Зачин был сделан. А дальше шло, как бы, само собой. Чтобы добыть денег, вместе с Серёгой «подъезжали» к мужикам, бравшим пиво в киосках. Кое-кто давал, остальные же, или молча, уходили, или даже возмущались. Но это попрошаек, особо не трогало.
— Слушай, Михаил! — подошел Паштет с лопатой. — У тебя переночевать, сёндне можно? Значит, не против? Ну, мы с Серёгой подойдем, если что. Понятное дело, со спиртом…
Быстро наступал зимний вечер. Немного морозило. Михаил уже был «готов». Тянуло спать, и он пошел, по направлению к дому. Постучался к родителям, чтобы взять ключи от «избы». Дверь открыла мать.
— Вот те, здравствуйте! А мы ждём сына трезвым, нормальным. А ты вон как! Уже успел напиться! Так зачем тогда, лечили-то два месяца?
Прошли к Михайловой халупе. Холодища в доме! Мать затопила печь.
— Есть-то, будешь что-то?
— Да мне и так хорошо. Ты иди, я спать лягу. Дотоплю и лягу…
Часов в двенадцать, в дверь застучали. Пришли Пашка с Серёгой. Всё с тем же спиртом, пахнущим резиной. Развели, выпили. Паштет лёг рядом с хозяином на кровать, а его друг — прямо на пол.
Ночью снились кошмары. Бомжи храпели.
— Пашка! Че, от тебя такая вонь?
— Дак ведь не моюсь! Поэтому, и несёт, бога мать!
— У тебя же, родители рядом живут? Почему туда не идёшь?
— А не нужен я им. Да и они не нужны. Одному-то спокойней. С другой стороны, даже нравится, такая вот, жизнь…
— О, господи!..
«До чего я дошел! Уже с бичами, бухаю и сплю! — думал про себя Михаил, отвернувшись от душного ханыги. — Нет, надо остановиться, пока не поздно! Ведь я музыкант, поэт, журналист, ученый, наконец! И так низко пал… Надо в корне менять свою жизнь!».

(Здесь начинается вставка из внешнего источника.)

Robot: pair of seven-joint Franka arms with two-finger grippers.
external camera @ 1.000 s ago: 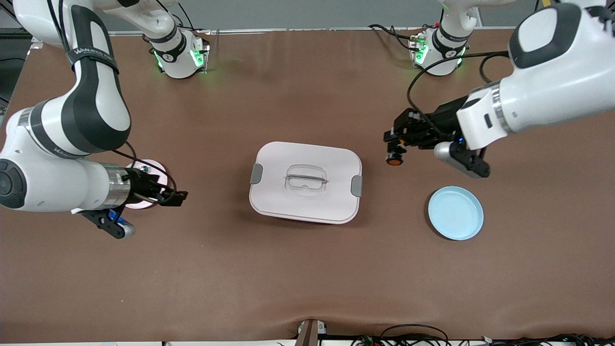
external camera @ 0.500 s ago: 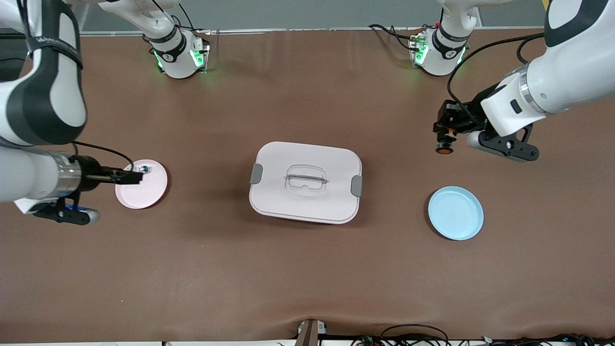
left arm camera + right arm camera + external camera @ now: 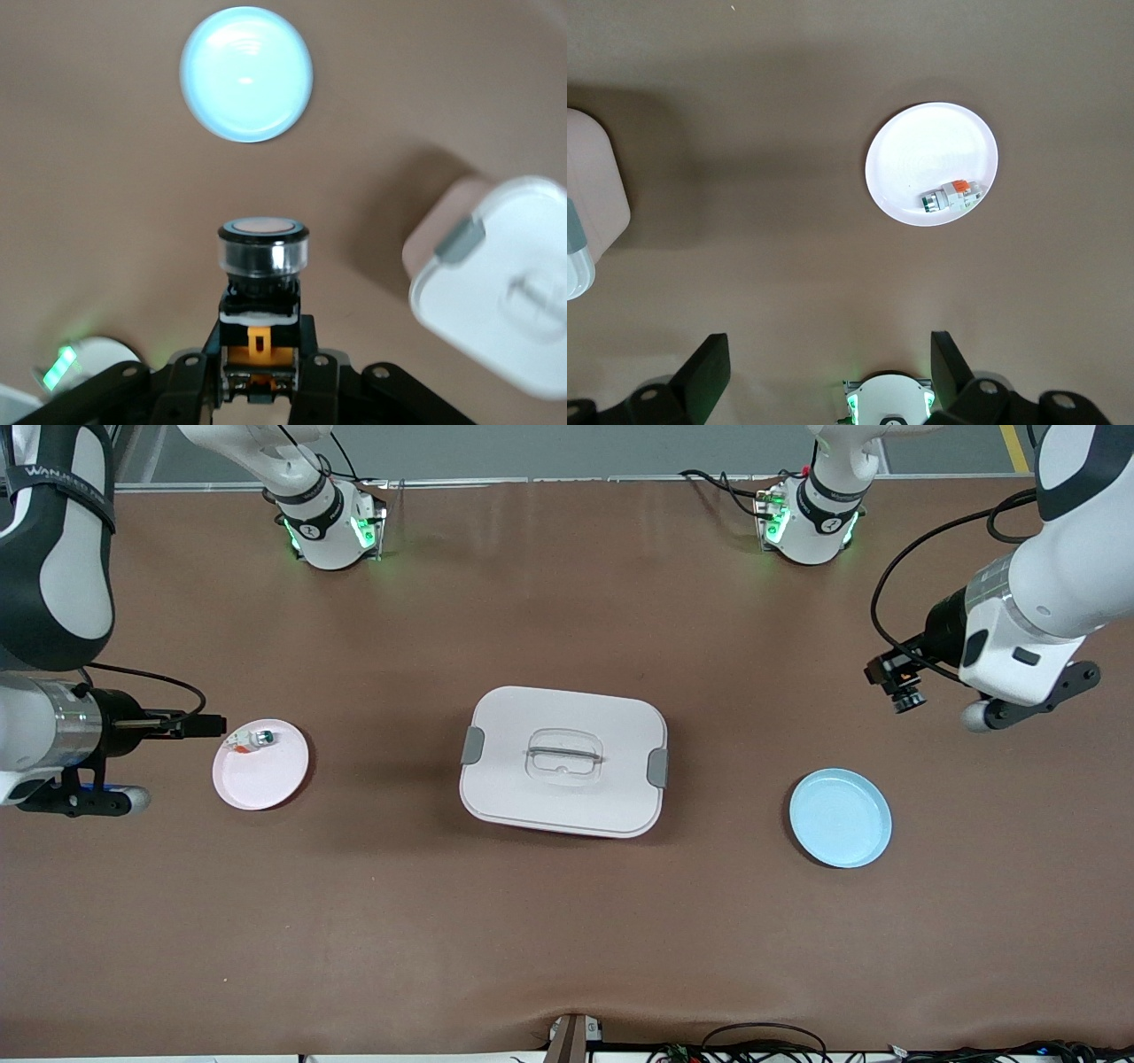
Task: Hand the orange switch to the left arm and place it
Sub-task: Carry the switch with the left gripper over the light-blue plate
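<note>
My left gripper (image 3: pixel 895 682) is shut on the orange switch (image 3: pixel 907 701), a black push-button with orange parts, and holds it in the air over bare table at the left arm's end. In the left wrist view the switch (image 3: pixel 262 292) sits between the jaws of the left gripper (image 3: pixel 262 359), its round cap pointing away. The white box (image 3: pixel 563 760) sits mid-table and also shows in the left wrist view (image 3: pixel 505 283). My right gripper (image 3: pixel 211 726) is open and empty, beside the pink plate (image 3: pixel 266 775); its fingers (image 3: pixel 709 372) stand wide apart.
A blue plate (image 3: pixel 840 817) lies toward the left arm's end, nearer the front camera than the left gripper, and also shows in the left wrist view (image 3: pixel 246 74). The pink plate (image 3: pixel 921 150) holds a small white-and-green component (image 3: pixel 952 195). Both green-lit bases (image 3: pixel 330 527) (image 3: pixel 811 518) stand at the table's back edge.
My left gripper has carried the switch away from the box toward the left arm's end. My right gripper has drawn back off the pink plate toward the right arm's end.
</note>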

Утром, хозяин выгнал бомжей, с трудом, преодолевая тошноту.
4
Запой предотвратить удалось. Михаил даже сам себе удивился. Не стал пить, и всё! Есть, значит, у него сила воли. Болел целый день, до вечера, а потом, похмелье отступило. На душе стало легко, приподнято. Заработала мысль. «Ну, умер Борис Борисыч, так что, и себя сейчас хоронить, как ученого? Может, без лишних сантиментов, придти прямо Мяткину, в пединститут, и показать ему свои мысли? Зря, что ли, на машинке их изобразил, когда еще Борис Борисыч болел? Не всё там, конечно, гладко сформулировано, но главное-то, отображено…».